##### Data section #####

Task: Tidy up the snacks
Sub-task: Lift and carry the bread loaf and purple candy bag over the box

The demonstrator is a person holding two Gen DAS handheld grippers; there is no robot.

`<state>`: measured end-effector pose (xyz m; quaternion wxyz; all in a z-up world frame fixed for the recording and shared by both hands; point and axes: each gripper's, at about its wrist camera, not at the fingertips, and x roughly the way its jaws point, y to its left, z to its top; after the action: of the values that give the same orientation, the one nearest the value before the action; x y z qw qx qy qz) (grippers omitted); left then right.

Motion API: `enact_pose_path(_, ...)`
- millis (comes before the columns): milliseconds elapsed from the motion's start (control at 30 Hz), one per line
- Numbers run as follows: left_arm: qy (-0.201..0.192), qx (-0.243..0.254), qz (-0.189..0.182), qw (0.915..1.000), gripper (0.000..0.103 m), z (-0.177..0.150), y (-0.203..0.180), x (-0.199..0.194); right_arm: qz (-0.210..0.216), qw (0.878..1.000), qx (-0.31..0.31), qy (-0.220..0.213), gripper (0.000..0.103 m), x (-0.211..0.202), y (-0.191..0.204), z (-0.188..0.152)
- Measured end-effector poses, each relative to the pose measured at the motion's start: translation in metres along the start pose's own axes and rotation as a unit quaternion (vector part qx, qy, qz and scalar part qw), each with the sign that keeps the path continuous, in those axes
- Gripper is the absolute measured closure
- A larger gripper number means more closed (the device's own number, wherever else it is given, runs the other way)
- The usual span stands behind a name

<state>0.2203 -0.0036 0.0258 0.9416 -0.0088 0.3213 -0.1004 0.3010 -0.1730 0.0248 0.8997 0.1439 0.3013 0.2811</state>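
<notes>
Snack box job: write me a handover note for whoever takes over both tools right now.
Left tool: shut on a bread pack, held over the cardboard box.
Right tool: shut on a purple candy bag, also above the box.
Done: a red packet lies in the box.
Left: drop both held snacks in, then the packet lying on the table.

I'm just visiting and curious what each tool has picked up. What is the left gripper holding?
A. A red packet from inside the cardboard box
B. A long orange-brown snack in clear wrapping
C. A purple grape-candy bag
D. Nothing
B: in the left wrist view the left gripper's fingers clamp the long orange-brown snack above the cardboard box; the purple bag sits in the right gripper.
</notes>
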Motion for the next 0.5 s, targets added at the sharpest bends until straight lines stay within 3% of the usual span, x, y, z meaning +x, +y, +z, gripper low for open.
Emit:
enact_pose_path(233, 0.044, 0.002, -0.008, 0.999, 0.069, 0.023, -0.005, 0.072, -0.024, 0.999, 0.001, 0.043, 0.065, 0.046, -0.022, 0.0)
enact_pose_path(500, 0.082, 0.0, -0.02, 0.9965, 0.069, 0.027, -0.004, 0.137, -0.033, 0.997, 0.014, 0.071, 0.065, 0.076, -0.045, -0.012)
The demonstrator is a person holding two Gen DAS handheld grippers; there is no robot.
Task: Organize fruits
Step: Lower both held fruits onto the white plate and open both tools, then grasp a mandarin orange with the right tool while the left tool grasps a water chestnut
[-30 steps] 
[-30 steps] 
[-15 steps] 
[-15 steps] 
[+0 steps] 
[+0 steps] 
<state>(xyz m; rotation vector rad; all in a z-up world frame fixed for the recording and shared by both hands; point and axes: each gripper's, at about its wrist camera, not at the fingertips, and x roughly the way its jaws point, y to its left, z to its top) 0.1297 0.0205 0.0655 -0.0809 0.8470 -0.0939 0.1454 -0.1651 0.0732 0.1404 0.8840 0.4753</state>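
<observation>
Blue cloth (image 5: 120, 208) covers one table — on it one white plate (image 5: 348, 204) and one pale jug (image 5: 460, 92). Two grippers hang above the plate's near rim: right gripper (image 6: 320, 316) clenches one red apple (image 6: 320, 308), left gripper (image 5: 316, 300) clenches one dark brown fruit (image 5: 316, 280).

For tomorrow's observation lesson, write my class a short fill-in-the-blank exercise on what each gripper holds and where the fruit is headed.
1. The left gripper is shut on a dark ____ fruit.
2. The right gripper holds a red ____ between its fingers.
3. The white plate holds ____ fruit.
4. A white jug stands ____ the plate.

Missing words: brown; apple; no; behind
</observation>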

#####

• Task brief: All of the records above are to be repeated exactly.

• Written reply:
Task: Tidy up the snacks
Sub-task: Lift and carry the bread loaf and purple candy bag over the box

The demonstrator is a person holding two Gen DAS handheld grippers; there is no robot.

`<state>`: measured end-effector pose (xyz m; quaternion wxyz; all in a z-up world frame fixed for the recording and shared by both hands; point and axes: each gripper's, at about its wrist camera, not at the fingertips, and x roughly the way its jaws point, y to its left, z to its top; after the action: of the values that give the same orientation, the one nearest the value before the action; x y z qw qx qy qz) (grippers omitted); left then right.

Motion API: `enact_pose_path(_, ...)`
- millis (comes before the columns): milliseconds elapsed from the motion's start (control at 30 Hz), one per line
- Numbers run as follows: left_arm: qy (-0.201..0.192), qx (-0.243..0.254), qz (-0.189..0.182), qw (0.915..1.000), gripper (0.000..0.103 m), z (-0.177..0.150), y (-0.203..0.180), x (-0.199..0.194); right_arm: qz (-0.210..0.216), qw (0.878..1.000), qx (-0.31..0.31), qy (-0.220..0.213), gripper (0.000..0.103 m), x (-0.211..0.202), y (-0.191..0.204), z (-0.188..0.152)
- Measured end-effector poses, each relative to the pose measured at the motion's start: translation in metres along the start pose's own axes and rotation as a unit quaternion (vector part qx, qy, qz and scalar part qw), each with the sign that keeps the path continuous, in those axes
- Gripper is the absolute measured closure
- A larger gripper number means more closed (the device's own number, wherever else it is given, runs the other way)
- The usual span stands behind a name

<state>0.2203 -0.0036 0.0258 0.9416 -0.0088 0.3213 -0.1004 0.3010 -0.1730 0.0248 0.8997 0.1439 0.3013 0.2811</state>
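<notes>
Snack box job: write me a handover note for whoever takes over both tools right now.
Left tool: shut on a bread pack, held over the cardboard box.
Right tool: shut on a purple candy bag, also above the box.
Done: a red packet lies in the box.
Left: drop both held snacks in, then the packet lying on the table.

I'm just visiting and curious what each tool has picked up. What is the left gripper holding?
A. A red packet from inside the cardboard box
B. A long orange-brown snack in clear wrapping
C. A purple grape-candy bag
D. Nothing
B: in the left wrist view the left gripper's fingers clamp the long orange-brown snack above the cardboard box; the purple bag sits in the right gripper.
</notes>
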Motion for the next 0.5 s, targets added at the sharpest bends until straight lines stay within 3% of the usual span, x, y, z meaning +x, +y, +z, gripper low for open.
Emit:
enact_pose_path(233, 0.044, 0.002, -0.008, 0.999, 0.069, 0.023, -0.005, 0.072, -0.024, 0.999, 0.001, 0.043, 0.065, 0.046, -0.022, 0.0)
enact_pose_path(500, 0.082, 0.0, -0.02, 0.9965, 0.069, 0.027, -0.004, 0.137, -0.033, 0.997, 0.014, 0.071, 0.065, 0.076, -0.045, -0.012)
The demonstrator is a person holding two Gen DAS handheld grippers; there is no robot.
Task: Organize fruits
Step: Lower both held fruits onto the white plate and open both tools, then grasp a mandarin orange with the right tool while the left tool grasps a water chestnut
[-30 steps] 
[-30 steps] 
[-15 steps] 
[-15 steps] 
[+0 steps] 
[+0 steps] 
<state>(xyz m; rotation vector rad; all in a z-up world frame fixed for the recording and shared by both hands; point and axes: each gripper's, at about its wrist camera, not at the fingertips, and x roughly the way its jaws point, y to its left, z to its top) 0.1297 0.0205 0.0655 -0.0809 0.8470 -0.0939 0.1454 -0.1651 0.0732 0.1404 0.8840 0.4753</state>
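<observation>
Blue cloth (image 5: 120, 208) covers one table — on it one white plate (image 5: 348, 204) and one pale jug (image 5: 460, 92). Two grippers hang above the plate's near rim: right gripper (image 6: 320, 316) clenches one red apple (image 6: 320, 308), left gripper (image 5: 316, 300) clenches one dark brown fruit (image 5: 316, 280).

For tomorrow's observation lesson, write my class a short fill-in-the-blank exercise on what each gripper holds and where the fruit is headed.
1. The left gripper is shut on a dark ____ fruit.
2. The right gripper holds a red ____ between its fingers.
3. The white plate holds ____ fruit.
4. A white jug stands ____ the plate.

Missing words: brown; apple; no; behind
</observation>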

The output has nothing more to it.